◆ **TASK STATEMENT**
Give the data again exactly, stopping after the "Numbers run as" line.

--- --- ---

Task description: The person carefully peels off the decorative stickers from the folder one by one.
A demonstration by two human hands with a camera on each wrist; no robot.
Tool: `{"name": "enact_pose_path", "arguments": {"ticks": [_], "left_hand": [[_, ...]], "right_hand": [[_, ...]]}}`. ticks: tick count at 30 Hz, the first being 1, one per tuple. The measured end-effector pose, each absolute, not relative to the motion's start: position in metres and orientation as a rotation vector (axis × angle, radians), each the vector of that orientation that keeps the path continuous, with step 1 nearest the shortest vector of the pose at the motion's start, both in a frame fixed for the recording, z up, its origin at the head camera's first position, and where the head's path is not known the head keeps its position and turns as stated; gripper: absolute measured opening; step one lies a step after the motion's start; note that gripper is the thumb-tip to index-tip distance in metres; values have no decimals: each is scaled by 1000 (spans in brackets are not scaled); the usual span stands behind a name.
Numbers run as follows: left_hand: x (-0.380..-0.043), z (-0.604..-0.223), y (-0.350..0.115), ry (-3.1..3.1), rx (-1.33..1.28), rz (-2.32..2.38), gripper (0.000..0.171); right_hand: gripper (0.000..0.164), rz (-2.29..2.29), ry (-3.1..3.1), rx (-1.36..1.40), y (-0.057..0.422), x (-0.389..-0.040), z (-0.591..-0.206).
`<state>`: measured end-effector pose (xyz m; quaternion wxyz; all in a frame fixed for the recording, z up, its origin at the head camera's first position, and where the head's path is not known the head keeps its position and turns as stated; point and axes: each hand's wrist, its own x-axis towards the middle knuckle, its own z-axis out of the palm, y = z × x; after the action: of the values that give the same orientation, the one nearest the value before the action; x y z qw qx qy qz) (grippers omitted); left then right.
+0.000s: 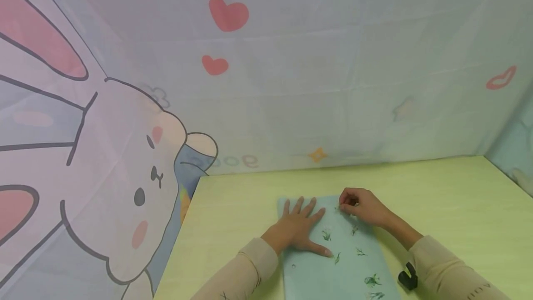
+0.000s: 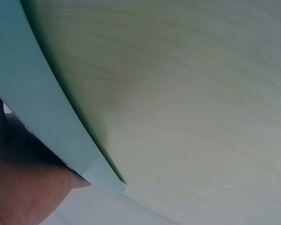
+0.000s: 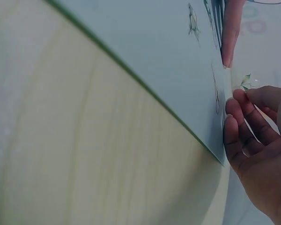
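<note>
A flat light-blue rectangle (image 1: 310, 277), like a folder or thin board, lies on the table with several small green plant pictures along its right part. My left hand (image 1: 297, 230) rests on its upper left with fingers spread. The left thumb points at one leafy picture (image 1: 337, 258). Over the upper right corner, my right hand (image 1: 362, 205) pinches a small clear sticker with green leaves (image 3: 245, 82) between thumb and index finger. Its other fingers curl loosely close to the blue surface. In the left wrist view, only part of the left hand (image 2: 28, 192) shows beside the blue edge.
The pale yellow table (image 1: 449, 207) extends to both sides. Beside the right sleeve is a black curved object (image 1: 408, 278). A printed cloth (image 1: 291, 96) with hearts hangs behind the table, and a large rabbit print (image 1: 120, 175) covers the left side.
</note>
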<state>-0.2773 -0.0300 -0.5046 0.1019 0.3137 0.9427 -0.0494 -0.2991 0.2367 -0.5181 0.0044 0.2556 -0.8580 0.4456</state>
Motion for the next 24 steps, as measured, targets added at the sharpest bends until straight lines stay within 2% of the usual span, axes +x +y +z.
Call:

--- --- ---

◆ **SOLVED PROBLEM**
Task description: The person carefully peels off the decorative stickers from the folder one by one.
A demonstration by two human hands with a camera on each wrist; no robot.
Tool: `{"name": "enact_pose_path", "arguments": {"ticks": [_], "left_hand": [[_, ...]], "right_hand": [[_, ...]]}}`. ticks: tick count at 30 Hz, the first being 1, one per tuple. The measured end-effector pose, each absolute, not relative to the motion's start: position in metres and orientation as a rotation vector (axis × angle, radians), each the vector of that orientation that keeps the path continuous, with step 1 nearest the shortest vector of the pose at the motion's start, both in a frame fixed for the recording, z up, its origin at the head camera's first position, and where the head's path is not known the head keeps its position and turns as stated; gripper: absolute measured opening; step one lies a step after the motion's start; note that gripper is the thumb-tip to index-tip distance in metres; values have no decimals: each is scaled by 1000 (spans in brackets are not scaled); the usual span stands behind a name.
Numbers run as follows: left_hand: x (-0.380..-0.043), z (-0.604..-0.223), y (-0.350..0.115), ry (-3.1..3.1), rx (-1.33..1.28), rz (-2.32..2.38), gripper (0.000..0.171); right_hand: gripper (0.000..0.164), rz (-2.29..2.29), ry (-3.1..3.1), rx (-1.36..1.40), y (-0.057..0.422), x (-0.389..-0.040), z (-0.591..-0.206).

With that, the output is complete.